Wednesday, November 9, 2016

Replacing text & images with the Google Slides API with Python

NOTE: The code covered in this post are also available in a video walkthrough however the code here differs slightly, featuring some minor improvements to the code in the video.

Introduction

One of the critical things developers have not been able to do previously was access Google Slides presentations programmatically. To address this "shortfall," the Slides team pre-announced their first API a few months ago at Google I/O 2016—also see full announcement video (40+ mins). In early November, the G Suite product team officially launched the API, finally giving all developers access to build or edit Slides presentations from their applications.

In this post, I'll walk through a simple example featuring an existing Slides presentation template with a single slide. On this slide are placeholders for a presentation name and company logo, as illustrated below:

One of the obvious use cases that will come to mind is to take a presentation template replete with "variables" and placeholders, and auto-generate decks from the same source but created with different data for different customers. For example, here's what a "completed" slide would look like after the proxies have been replaced with "real data:"

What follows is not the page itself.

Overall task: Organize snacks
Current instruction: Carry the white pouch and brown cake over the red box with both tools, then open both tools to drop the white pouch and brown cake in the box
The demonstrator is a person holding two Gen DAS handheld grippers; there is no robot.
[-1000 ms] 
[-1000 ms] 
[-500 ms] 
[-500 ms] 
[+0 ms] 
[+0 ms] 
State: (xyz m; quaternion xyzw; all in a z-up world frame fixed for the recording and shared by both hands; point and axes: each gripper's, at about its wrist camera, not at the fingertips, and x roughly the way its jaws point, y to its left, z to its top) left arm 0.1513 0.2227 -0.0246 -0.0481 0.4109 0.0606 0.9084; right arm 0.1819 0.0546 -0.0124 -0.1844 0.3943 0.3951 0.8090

Using the Google Slides API

We need to edit/write into a Google Slides presentation, meaning the read-write scope from all Slides API scopes below:
  • 'https://www.googleapis.com/auth/presentations' — Read-write access to Slides and Slides presentation properties
  • 'https://www.googleapis.com/auth/presentations.readonly' — View-only access to Slides presentations and properties
  • 'https://www.googleapis.com/auth/drive' — Full access to users' files on Google Drive
Why is the Google Drive API scope listed above? Well, think of it this way: APIs like the Google Sheets and Slides APIs were created to perform spreadsheet and presentation operations. However, importing/exporting, copying, and sharing are all file-based operations, thus where the Drive API fits in. If you need a review of its scopes, check out the Drive auth scopes page in the docs. Copying a file requires the full Drive API scope, hence why it's listed above. If you're not going to copy any files and only performing actions with the Slides API, you can of course leave it out.

Since we've fully covered the authorization boilerplate fully in earlier posts and videos, we're going to skip that here and jump right to the action.

Getting started

What are we doing in today's code sample? We start with a slide template file that has "variables" or placeholders for a title and an image. The application code will go then replace these proxies with the actual desired text and image, with the goal being that this scaffolding will allow you to automatically generate multiple slide decks but "tweaked" with "real" data that gets substituted into each slide deck.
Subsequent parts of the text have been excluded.